Discus CS: linker Randbogen verfängt sich im hohen Gras bei Windenstart im Föhn
Der Pilot eines Discus CS wurde schwer verletzt, als das Segelflugzeug bei einem Windenstart aus ca. 15 m Höhe in Rückenfluglage auf die Graspiste stürzte. Bei Föhnwetterlage mit Böen bis 37 kt verfing sich beim Abheben der linke Randbogen im mehr als 8 cm hohen Gras und drehte den Discus nach links um die Hochachse; Böen bis 32 kt verstärkten diese Drehung und bewirkten zusätzlich eine Drehung um die Längsachse. Die Rumpfröhre brach am Seitenleitwerk ab. Der Pilot hatte ausreichende Winden- und Föhnerfahrung. An den Unfallflug konnte er sich nicht erinnern.
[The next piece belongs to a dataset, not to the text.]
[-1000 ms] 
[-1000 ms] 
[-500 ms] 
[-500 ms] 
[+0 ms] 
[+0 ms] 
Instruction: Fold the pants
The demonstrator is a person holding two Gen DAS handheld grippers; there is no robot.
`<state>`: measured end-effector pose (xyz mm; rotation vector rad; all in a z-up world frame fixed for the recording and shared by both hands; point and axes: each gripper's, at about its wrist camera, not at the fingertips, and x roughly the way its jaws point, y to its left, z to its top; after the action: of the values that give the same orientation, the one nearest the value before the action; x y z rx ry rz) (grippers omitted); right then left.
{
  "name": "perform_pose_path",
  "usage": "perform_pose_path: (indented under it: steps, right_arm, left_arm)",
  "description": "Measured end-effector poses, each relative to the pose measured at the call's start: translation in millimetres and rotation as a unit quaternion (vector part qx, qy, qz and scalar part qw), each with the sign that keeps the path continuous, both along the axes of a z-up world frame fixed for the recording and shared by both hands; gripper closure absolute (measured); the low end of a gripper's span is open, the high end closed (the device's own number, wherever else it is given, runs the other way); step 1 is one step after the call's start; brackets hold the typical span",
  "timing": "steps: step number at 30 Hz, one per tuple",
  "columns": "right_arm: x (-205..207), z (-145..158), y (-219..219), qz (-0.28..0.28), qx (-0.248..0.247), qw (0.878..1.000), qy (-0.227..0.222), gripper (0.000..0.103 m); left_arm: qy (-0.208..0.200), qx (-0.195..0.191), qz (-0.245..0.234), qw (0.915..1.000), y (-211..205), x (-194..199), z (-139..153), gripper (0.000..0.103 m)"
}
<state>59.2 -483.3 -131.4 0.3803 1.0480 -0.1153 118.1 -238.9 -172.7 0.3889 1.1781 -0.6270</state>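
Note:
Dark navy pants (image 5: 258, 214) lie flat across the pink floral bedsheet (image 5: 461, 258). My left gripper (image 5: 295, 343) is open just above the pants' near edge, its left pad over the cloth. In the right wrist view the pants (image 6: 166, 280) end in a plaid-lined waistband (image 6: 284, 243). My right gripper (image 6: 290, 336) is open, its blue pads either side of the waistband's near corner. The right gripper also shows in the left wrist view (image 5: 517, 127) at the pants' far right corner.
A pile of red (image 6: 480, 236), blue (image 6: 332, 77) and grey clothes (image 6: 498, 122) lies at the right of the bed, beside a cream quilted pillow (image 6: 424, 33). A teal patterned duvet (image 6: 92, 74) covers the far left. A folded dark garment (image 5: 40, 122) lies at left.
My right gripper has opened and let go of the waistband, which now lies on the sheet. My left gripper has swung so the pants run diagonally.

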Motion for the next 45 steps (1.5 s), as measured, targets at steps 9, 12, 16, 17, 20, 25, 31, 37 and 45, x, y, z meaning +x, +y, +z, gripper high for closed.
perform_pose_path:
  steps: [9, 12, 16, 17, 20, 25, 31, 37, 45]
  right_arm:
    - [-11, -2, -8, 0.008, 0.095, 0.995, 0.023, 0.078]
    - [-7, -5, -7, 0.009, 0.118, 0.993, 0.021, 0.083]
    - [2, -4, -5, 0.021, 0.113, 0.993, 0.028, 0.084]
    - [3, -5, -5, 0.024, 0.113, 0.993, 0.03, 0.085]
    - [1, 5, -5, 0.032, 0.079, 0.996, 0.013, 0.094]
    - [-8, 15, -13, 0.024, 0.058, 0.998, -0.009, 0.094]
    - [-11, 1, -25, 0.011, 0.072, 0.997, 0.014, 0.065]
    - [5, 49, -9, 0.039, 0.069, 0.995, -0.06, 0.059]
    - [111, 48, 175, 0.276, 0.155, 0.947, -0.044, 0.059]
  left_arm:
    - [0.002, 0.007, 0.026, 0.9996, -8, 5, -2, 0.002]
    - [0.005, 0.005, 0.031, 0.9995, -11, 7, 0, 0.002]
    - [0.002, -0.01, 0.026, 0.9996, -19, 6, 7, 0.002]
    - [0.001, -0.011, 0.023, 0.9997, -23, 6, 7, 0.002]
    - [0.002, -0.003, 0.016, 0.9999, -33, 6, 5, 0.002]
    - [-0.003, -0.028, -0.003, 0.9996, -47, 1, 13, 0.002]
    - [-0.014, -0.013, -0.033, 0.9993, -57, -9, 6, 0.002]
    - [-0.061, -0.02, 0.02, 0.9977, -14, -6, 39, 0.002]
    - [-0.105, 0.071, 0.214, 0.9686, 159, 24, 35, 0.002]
- Windenstart auf der Graspiste: Das Segelflugzeug wurde auf der Graspiste bereitgestellt, das Windenseil eingehängt, und der Windenfahrer gab nach dem Kommando „Seil straff“ kontinuierlich Gas bis zum Vollgas.
- Föhnwind mit Böen bis 37 kt: Es herrschte eine Föhnwetterlage mit Wind aus Südost, der Böen bis 37 kt erreichte.
- Linker Randbogen verfängt sich im Gras: Der Starthelfer ließ die rechte Tragfläche normal los. Beim Abheben verfing sich der linke Randbogen im mehr als 8 cm hohen Gras.
- Segelflugzeug dreht nach links: Der verfangene Randbogen drehte das Segelflugzeug beim Abheben nach links um die Hochachse.
- Böen bewirken Drehung nach dem Abheben: Nach dem Abheben verstärkten Böen bis 32 kt die Drehung um die Hochachse und bewirkten zusätzlich eine Drehung um die Längsachse.
- Aufprall in Rückenfluglage aus 15 m: Das Segelflugzeug stürzte aus ca. 15 m Höhe in Rückenfluglage auf die Graspiste. Die Rumpfröhre brach auf Höhe des Seitenleitwerks ab, die Rumpfoberseite hinter dem Cockpit wurde stark beschädigt.